» **Problem requirements**
Comb the records below for the string "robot" and copy each line where it turns up.
** Data under study follows **
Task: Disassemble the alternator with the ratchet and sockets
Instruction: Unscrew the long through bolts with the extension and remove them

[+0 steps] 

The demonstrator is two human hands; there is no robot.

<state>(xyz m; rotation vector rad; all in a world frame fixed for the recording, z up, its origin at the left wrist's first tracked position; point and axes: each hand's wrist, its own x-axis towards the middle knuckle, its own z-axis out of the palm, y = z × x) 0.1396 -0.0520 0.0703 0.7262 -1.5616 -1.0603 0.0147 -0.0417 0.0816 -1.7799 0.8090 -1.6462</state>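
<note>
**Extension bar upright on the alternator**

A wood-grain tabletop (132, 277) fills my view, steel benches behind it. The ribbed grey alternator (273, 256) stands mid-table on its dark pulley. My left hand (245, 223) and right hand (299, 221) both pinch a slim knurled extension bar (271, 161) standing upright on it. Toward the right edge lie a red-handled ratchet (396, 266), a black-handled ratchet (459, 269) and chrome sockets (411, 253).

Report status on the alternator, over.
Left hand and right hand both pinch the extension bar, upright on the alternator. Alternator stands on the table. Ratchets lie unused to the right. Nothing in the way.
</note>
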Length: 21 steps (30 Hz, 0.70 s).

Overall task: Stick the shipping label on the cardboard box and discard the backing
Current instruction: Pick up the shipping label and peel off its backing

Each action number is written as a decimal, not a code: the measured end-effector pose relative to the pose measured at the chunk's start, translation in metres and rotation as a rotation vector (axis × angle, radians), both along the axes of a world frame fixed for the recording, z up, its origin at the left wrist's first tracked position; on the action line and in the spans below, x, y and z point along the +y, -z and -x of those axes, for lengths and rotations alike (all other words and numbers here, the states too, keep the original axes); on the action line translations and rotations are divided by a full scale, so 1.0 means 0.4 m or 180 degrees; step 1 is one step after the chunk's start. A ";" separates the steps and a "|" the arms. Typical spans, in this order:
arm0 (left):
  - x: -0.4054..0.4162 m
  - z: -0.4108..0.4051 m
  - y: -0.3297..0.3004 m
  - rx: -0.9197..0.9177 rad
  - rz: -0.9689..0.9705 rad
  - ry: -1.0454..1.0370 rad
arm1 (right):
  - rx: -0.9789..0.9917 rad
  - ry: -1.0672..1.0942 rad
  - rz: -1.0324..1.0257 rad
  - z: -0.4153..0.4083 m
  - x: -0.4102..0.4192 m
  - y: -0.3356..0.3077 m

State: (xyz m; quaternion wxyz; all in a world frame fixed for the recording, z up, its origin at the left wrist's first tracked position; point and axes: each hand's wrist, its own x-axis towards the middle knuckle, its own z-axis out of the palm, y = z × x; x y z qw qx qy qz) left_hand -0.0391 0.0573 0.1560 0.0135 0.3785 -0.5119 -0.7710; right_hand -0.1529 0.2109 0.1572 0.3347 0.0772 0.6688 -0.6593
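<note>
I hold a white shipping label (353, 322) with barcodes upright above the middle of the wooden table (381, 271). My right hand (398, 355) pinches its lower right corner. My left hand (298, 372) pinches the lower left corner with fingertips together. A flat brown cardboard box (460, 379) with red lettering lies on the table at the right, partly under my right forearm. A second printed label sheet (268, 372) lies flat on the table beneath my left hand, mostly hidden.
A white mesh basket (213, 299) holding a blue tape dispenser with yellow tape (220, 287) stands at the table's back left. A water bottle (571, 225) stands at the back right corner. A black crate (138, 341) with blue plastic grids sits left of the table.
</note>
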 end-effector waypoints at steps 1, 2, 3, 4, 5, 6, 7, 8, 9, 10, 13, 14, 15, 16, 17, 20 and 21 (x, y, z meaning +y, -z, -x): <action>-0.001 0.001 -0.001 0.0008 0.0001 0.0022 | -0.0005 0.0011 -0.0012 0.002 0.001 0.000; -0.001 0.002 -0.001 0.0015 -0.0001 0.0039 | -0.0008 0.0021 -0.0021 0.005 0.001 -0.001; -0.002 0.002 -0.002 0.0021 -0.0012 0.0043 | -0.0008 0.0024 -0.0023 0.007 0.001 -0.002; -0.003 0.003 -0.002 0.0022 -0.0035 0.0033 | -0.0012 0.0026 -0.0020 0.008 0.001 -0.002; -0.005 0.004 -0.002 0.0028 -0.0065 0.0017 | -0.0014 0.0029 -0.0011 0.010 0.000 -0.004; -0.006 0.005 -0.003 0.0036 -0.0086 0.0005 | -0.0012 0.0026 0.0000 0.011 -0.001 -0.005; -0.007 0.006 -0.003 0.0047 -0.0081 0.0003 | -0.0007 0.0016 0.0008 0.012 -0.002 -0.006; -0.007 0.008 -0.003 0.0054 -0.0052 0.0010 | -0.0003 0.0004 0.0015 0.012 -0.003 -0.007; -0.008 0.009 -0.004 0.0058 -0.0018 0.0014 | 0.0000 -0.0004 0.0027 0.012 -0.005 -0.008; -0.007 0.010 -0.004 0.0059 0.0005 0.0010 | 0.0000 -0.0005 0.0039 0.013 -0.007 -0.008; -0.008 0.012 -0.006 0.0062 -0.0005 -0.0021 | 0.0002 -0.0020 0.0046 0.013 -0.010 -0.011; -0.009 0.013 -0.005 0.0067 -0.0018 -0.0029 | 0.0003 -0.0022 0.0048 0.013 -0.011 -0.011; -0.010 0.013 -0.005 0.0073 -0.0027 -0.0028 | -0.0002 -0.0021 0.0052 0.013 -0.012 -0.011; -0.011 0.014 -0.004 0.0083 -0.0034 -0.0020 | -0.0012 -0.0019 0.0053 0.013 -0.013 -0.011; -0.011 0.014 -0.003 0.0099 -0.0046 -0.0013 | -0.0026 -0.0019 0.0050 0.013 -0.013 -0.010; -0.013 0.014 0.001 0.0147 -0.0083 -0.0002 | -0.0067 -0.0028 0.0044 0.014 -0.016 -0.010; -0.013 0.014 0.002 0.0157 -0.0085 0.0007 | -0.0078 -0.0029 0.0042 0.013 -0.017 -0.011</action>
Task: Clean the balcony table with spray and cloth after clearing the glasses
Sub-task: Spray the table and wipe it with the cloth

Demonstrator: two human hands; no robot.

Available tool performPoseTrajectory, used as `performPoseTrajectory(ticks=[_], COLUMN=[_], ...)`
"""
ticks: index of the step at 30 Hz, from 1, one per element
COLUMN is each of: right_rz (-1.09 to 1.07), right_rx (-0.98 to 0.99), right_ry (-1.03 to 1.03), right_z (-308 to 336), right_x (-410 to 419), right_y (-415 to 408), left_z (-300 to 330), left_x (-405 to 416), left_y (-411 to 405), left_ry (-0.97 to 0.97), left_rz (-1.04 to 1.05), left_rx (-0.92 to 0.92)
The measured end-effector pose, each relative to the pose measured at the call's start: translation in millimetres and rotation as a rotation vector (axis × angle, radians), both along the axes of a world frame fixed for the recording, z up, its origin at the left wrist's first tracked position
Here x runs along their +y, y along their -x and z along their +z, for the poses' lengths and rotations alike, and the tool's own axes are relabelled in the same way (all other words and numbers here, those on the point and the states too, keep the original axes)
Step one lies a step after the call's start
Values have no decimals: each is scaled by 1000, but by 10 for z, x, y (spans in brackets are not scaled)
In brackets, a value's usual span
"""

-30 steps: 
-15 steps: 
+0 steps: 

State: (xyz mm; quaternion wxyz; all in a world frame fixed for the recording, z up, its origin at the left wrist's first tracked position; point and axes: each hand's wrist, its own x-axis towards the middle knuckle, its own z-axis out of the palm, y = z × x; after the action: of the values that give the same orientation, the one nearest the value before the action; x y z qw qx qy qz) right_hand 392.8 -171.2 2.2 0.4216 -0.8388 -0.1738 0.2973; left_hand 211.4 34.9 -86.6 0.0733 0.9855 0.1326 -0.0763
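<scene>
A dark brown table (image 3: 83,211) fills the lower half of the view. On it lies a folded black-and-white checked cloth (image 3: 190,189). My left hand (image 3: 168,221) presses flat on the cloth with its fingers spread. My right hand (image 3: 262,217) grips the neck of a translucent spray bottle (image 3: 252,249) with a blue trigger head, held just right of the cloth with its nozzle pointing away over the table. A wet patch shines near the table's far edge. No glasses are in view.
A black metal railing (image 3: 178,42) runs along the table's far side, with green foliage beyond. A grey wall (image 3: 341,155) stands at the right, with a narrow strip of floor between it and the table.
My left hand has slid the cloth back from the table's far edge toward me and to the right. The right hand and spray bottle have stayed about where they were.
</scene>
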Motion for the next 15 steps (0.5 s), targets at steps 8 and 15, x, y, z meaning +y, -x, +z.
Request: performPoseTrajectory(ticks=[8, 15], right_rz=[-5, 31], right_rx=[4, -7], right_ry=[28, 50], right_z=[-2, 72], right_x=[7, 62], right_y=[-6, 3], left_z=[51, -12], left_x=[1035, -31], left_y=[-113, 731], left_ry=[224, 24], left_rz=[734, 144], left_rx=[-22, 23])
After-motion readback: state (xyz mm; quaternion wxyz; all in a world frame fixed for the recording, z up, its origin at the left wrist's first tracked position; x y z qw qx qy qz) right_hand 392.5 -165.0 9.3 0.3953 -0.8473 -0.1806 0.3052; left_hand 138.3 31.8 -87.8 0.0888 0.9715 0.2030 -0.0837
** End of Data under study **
» **Your solution**
The demonstrator is two human hands; there is no robot.
Demonstrator: two human hands; no robot.

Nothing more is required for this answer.